There are two potential scenarios for why this could have happened. Option number one is that there really isn't anyone working for YouTube who has any clue about GUI design. I believe that this is impossible. It is well known that very capable and knowledgeable developers work for YouTube. Not to mention, YouTube has already been in this business for two decades and has gone through many design iterations of their player. Option number two is that the know-how actually exists within the company, but not a single person who has a clue is empowered to or capable of intervening. Someone came up with this terrible design and this person held so much power that nobody could fix it or prevent it from being deployed like that. Or perhaps speaking up and standing for the right thing would have adverse consequences for one's career. This strikes me as the likelier scenario, since GUI design attracts a lot of egomaniacs who think they can skip all the human-computer interface theory because they have opinions and eyes, which, in their mind, is more than enough qualification to impose their designs with an iron hand.

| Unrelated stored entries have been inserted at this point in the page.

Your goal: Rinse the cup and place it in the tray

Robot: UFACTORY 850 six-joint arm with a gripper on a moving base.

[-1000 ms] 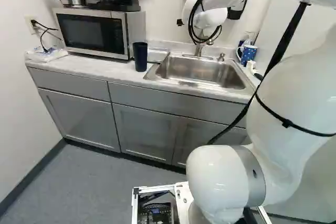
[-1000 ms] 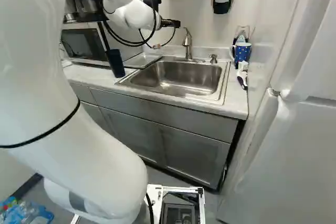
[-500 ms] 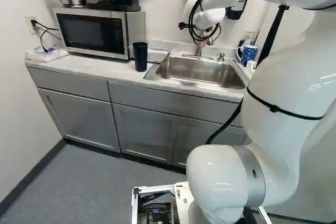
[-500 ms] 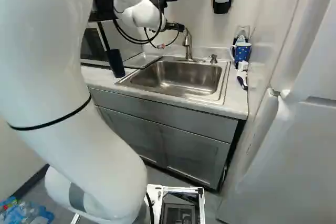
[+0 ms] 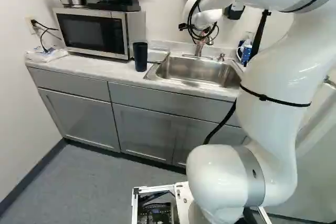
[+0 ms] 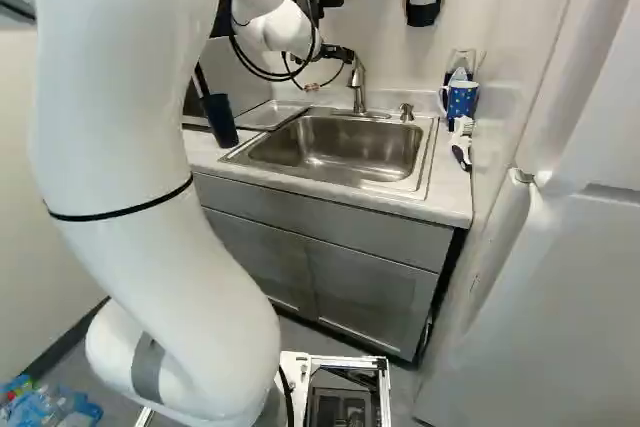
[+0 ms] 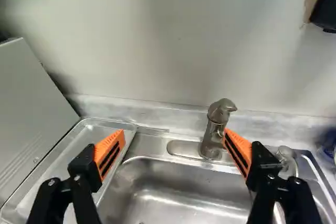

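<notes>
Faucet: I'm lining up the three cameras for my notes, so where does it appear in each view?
Left base view: upper part, right of the middle, at the back of the sink.
Right base view: upper part, slightly right of the middle; faucet.
Wrist view: ahead of the gripper, close beside one orange pad.
Shared landmark: the sink.
</notes>
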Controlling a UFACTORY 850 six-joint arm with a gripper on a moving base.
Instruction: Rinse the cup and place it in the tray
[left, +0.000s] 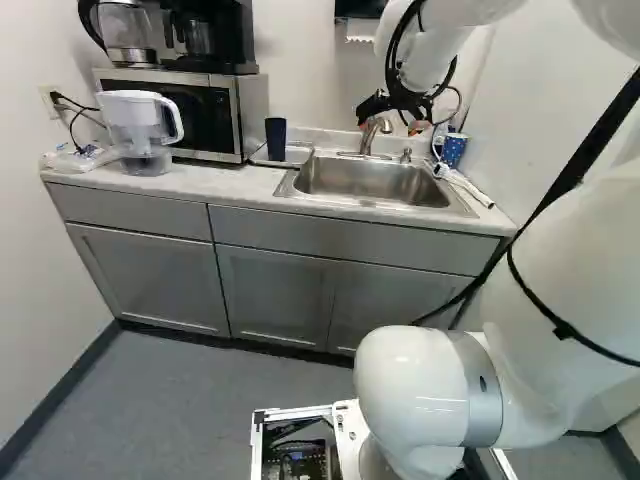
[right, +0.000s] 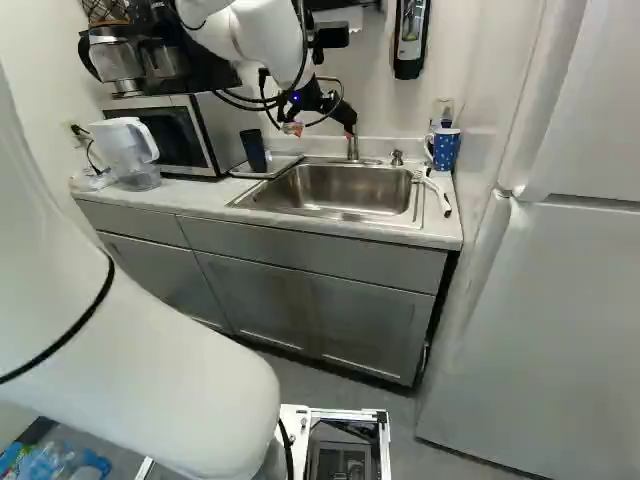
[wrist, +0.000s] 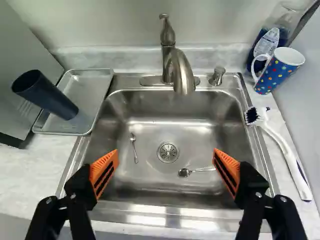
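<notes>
At the left of the left base view, the dark cup stands upright in the metal tray on the table, so the placing looks done if this is the cup meant. Next to it is the sink, with two pieces of cutlery lying in its bowl and no water seen running from the tap. Above the bowl hangs the gripper, its fingers wide apart with nothing between them. To the right of the sink, beside the brush, a dotted mug stands at the back; were that the cup meant, both rinsing and placing would be left to do. The dark one seems likelier, leaving perhaps only the arm to clear away.

As for what is hard to make out: the inside of the dark cup is too dark to show whether it is wet, so I can't tell if the rinse is done. The tap's spout hides its own outlet in the wrist view. The bottle is partly covered by the mug.
</notes>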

Whatever the reason for this design mishap may be, the conclusion to draw is that YouTube has now entered the final stage of being a lumbering corporate behemoth. They don't even understand the basics of their own product anymore. The know-how exists, but it can no longer be applied due to structural decay. Steve Jobs described this phenomenon beautifully:

Like with John Sculley. John came from Pepsi Co. And they at most would change their product, you know, once every ten years. I mean, to them a new product was like a a new sized bottle. Right? So if you were a product person, you couldn't change the course of that company very much. So who influences the success of Pepsi Co.? The sales and marketing people. Therefore they were the ones who got promoted and therefore they were the ones that ran the company. Well, for Pepsi Co. that might have been okay, but it turns out the same thing can happen in technology companies that get monopolies. Like, oh, IBM and Xerox. If you were a product person at IBM or Xerox, so you make a better copier or computer. So what? When you have a monopoly market share, the company is not any more successful. So the people that can make the company more successful are sales and marketing people. And they end up running the companies. And the product people get driven out of the decision making forums. And the companies forget what it means to make great products. So, the product sensibility, the product genius, that brought them to that monopolistic position, gets rotted out, by people running these companies who have no conception of a good product versus a bad product. They have no conception of the craftsmanship that's required, to take a good idea and turn it into a good product. And they really have no feeling in their hearts, usually, about wanting to really help the customers. So that's what happened at Xerox, the people at Xerox PARC used to call the people that ran Xerox "tonerheads". - Steve Jobs, The Lost Interview (11 May 2012)

It does leave me wondering how long it will be until YouTube forgets how to host videos. Food for thought, especially if there are videos you care about on this platform.